I take a few minutes to gaze down at my love. He was still asleep and he looked ever so cute, curled up next up me....and hogging all of the blanket.
I watch him stir, and then he wakes up, and smiles at me, bringing in, even more sunshine and happiness into my once dark, painful world. I couldn't believe how my life had changed in just one night.
I lean down and place a gentle kiss on his soft lips. He kisses me back. And then, that one simple kiss leads to sex. And it was different this time.

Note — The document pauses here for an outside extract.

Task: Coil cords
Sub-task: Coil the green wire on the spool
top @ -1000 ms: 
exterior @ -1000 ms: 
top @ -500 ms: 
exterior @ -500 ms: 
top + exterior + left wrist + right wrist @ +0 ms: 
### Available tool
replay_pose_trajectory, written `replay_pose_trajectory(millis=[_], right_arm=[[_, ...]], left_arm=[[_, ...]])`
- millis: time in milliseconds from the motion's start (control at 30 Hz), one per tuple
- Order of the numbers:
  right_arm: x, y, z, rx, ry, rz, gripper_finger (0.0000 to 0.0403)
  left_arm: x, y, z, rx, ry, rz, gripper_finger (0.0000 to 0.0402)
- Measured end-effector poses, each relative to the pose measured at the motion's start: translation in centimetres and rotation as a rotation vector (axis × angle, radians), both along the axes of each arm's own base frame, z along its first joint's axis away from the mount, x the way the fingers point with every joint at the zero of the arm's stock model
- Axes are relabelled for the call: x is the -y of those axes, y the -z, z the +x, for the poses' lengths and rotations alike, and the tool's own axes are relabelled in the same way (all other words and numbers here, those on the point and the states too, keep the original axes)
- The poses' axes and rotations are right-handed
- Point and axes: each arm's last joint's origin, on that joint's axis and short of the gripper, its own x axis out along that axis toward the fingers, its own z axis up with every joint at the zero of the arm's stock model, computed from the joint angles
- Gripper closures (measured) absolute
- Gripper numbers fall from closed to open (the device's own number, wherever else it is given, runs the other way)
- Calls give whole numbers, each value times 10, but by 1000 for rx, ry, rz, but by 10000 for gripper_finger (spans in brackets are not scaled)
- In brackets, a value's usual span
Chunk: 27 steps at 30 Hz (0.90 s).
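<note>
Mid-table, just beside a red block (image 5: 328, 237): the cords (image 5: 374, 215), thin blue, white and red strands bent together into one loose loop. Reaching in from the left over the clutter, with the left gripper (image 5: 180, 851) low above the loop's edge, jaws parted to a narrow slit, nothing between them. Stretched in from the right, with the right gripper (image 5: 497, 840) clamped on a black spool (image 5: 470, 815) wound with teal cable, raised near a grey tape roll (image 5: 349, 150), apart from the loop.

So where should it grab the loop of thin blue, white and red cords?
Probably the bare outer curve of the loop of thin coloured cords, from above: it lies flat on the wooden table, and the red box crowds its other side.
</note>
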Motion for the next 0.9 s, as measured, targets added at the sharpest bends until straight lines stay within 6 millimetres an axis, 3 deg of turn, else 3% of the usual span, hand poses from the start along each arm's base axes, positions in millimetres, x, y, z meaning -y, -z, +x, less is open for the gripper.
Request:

I didn't fuck him, no, I made love to my sweet little Pup. And believe me, there's a huge difference. It wasn't frenzied, wild or harsh. No, it was sweet, gentle and sensual. And when we came, it was together, and I held him in my embrace the whole time, whispering how much I loved him, over and over again.
And after that, damn, I was a new man. I no longer felt angry at the world and everybody in it. I felt happy. Happy to be alive. Mokuba saw the change in me, almost instantly. He was happy, for me and Joey, and so were his friends. I even learned how to be civil to Yami and Yugi. I was able to laugh at myself and have fun, but most importantly I was able to love someone and let them love me in return. I wasn't afraid anymore. I was open. My dark side had been filled with light and love. I was free.
Author's Note: Ahh shit, sorry for the mushy and oh so fluffy ending! And that was my first ever lemon scene, by the way ;-) I had a huge massive blush, when I wrote that. In fact, Im still blushing! This is, by far, the craziest shit I've ever written.